NHS England ,the administrative body which runs the national health service , will be abolished in a bid to slash red tape, Sir Keir Starmer has announced.
The prime minister said he was scrapping the “arms-length body” to bring management of the NHS “back into democratic control” .
The move will see the organisation – set up in 2013 by former Tory health secretary Andrew Lansley to give the NHS greater independence and autonomy – brought back under the control of Department of Health and Social Care.
Sir Keir said the result would end the duplication that arose from the two organisations doing the same job, freeing up staff to focus on patients and putting more resources on the frontline.
Delivering a speech in East Yorkshire, the prime minister said: “I can’t, in all honesty, explain to the British people why they should spend their money on two layers of bureaucracy that money could and should be spent on nurses, doctors, operations and GP appointments.
“So I’m bringing management of the NHS back into democratic control by abolishing the arm’s length body, NHS England, that will put the NHS back at the heart of government where it belongs – freeing it to focus on patients, less bureaucracy, with more money for nurses.
“An NHS refocused on cutting waiting times at your hospital.”
It comes after a number of senior NHS England executives announced they will soon be stepping down, including its boss Amanda Pritchard, its chief financial officer Julian Kelly, chief operating officer Emily Lawson and chief delivery officer Steve Russell.
Sir Keir said the “tough choices” he was making did not just stop with NHS England, as he confirmed the government would send AI teams in to every government department to boost efficiency and make savings.
He described AI as a “golden opportunity” to reform the state, which he said was “weaker that it has ever been -overstretched, unfocused, trying to do too much, doing it badly, unable to deliver the security that people need”.
“The good news is technology can massively help if we push forward with digital reform of government, and we are going to do that,” he continued.
“We can make massive savings, £45bn of savings in efficiencies, and AI is a golden opportunity.”

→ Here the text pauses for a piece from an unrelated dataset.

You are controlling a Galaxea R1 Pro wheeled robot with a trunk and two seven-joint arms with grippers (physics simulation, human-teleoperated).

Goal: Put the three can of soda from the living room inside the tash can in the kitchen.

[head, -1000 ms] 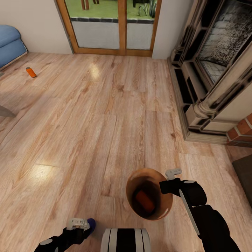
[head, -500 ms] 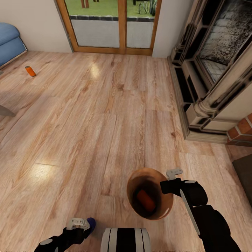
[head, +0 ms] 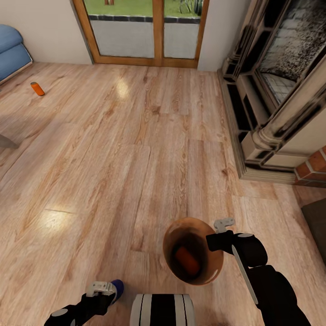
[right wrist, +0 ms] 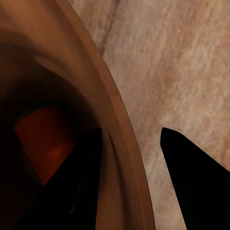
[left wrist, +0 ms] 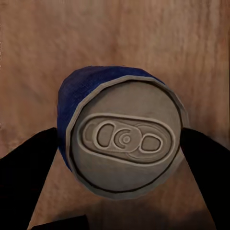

The prime minister rejected claims that his announcement – which comes on top of plans to slash the UK’s ballooning welfare bill and warnings of job losses in the civil service – amounted to a return of austerity championed by previous Conservative administrations.

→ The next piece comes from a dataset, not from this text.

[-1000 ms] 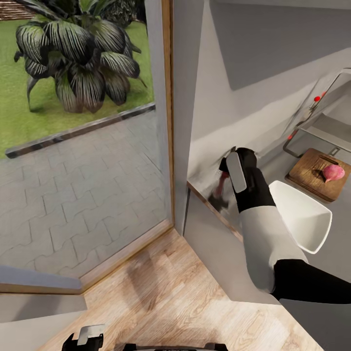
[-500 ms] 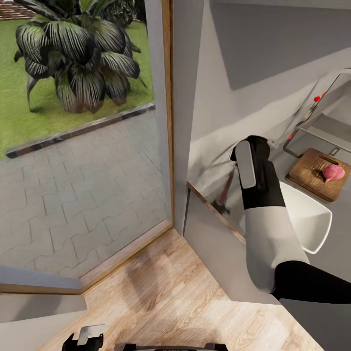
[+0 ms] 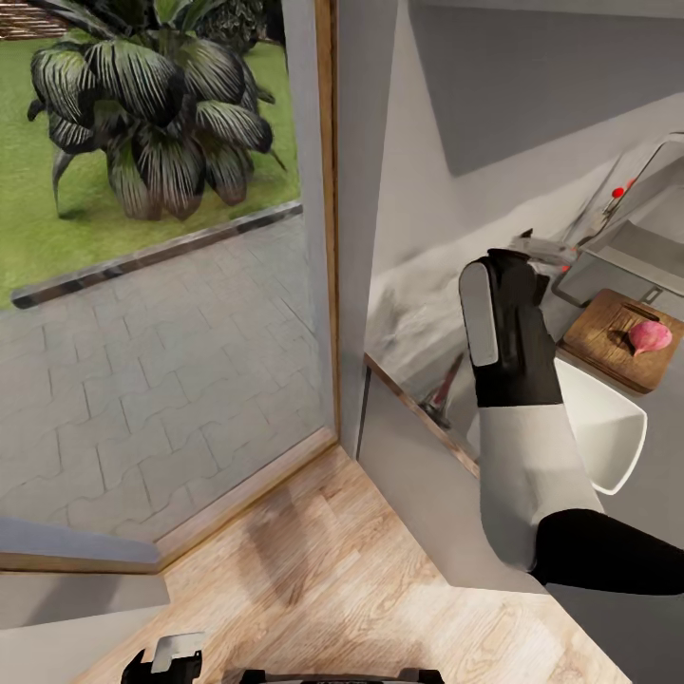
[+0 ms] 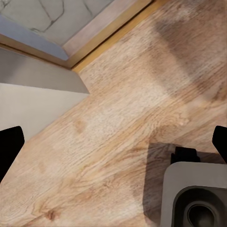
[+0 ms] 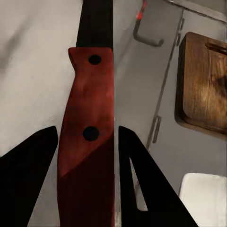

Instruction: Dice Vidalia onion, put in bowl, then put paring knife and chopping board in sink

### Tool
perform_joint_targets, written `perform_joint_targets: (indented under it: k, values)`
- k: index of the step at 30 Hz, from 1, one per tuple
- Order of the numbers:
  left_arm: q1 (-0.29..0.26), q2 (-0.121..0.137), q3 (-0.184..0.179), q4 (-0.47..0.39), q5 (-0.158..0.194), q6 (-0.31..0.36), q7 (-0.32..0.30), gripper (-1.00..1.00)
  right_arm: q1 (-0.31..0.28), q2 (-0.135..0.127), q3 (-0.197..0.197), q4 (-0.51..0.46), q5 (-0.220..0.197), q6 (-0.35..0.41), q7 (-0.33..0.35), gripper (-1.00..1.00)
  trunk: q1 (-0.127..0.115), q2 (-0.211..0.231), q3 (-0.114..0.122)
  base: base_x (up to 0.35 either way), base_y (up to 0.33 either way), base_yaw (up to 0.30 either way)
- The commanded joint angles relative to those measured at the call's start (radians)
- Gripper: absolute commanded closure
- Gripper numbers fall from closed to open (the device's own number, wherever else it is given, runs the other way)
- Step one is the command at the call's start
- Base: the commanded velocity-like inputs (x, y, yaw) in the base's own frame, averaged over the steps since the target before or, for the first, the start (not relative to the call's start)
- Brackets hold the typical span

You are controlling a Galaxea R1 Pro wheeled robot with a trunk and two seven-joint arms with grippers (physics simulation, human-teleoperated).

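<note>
Knife-carrying looks like the step in hand: the right gripper (image 5: 85, 142) has its jaws clamped on the red handle of the paring knife (image 5: 87, 118), held above the grey bench (image 3: 418, 323). The Vidalia onion (image 3: 651, 335) sits on the chopping board (image 3: 608, 334) at about three o'clock, with the bowl (image 3: 598, 427) nearer and the sink (image 3: 636, 249) beyond. Next move, I judge, calls for swinging the blade over to the onion. Left gripper (image 4: 113, 142) hangs with jaws apart over the wooden floor (image 4: 118, 118), by a glass door facing paving and a plant
</note>
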Motion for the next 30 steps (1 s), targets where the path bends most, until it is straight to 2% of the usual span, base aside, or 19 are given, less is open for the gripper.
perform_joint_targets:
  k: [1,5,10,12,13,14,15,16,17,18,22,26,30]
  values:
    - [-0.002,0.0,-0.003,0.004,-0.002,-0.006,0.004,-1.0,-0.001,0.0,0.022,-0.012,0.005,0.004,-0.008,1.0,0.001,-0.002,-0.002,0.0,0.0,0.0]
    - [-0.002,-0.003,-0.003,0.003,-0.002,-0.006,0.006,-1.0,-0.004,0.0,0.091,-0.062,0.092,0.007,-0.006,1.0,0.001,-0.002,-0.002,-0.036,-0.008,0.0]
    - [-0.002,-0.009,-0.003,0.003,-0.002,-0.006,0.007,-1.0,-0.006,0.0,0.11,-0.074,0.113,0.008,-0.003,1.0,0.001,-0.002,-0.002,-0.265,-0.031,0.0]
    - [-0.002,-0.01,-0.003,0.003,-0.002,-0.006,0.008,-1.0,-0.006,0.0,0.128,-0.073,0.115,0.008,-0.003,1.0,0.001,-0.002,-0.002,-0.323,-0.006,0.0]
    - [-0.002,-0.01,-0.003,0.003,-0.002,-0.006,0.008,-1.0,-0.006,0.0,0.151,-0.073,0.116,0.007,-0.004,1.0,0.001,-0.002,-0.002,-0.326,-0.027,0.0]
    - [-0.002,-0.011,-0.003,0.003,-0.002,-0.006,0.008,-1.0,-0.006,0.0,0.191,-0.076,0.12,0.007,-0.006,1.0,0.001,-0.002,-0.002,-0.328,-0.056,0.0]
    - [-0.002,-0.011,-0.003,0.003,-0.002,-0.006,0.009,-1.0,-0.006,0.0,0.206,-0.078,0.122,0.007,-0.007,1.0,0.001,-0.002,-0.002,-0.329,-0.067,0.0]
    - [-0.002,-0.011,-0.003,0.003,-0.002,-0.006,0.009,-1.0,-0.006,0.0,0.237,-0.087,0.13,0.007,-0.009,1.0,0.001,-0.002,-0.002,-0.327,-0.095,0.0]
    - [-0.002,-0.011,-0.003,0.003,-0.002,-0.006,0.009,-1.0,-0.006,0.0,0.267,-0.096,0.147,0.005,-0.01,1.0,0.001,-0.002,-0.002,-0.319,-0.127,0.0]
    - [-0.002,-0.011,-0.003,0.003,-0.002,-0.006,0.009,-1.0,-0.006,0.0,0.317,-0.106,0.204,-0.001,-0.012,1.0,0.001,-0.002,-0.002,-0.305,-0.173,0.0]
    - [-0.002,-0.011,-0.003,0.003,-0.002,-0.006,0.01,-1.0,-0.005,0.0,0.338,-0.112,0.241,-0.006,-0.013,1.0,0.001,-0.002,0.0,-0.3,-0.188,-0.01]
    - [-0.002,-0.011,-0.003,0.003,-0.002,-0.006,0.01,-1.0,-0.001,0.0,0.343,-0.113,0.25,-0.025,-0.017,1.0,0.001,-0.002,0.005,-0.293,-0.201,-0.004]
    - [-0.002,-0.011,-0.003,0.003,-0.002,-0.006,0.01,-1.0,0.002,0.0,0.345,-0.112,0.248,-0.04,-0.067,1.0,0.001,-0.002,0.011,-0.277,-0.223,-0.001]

Asked by Sky News’ political editor Beth Rigby whether he was breaking his election pledge not to return to austerity, he replied: “There is no return to austerity. I said that to you before the election, and we’re not going to austerity.”
Turning to welfare, the prime minister defended his rumoured plans to cut the bill by billions, saying: “We must support those that need support, but equally we must help who want to get back into work, into work. And at the moment, the system doesn’t do that.”
In a statement in the Commons following the prime minister’s speech, Health Secretary Wes Streeting welcomed the abolition of NHS England as the “final nail in the coffin of the Conservatives disastrous top-down organisation”.
He cited a report by the non-affiliated peer Lord Dazi, whose report into the health service blamed the 2012 reorganisation of the NHS for creating a “fragmented web of bureaucracy”.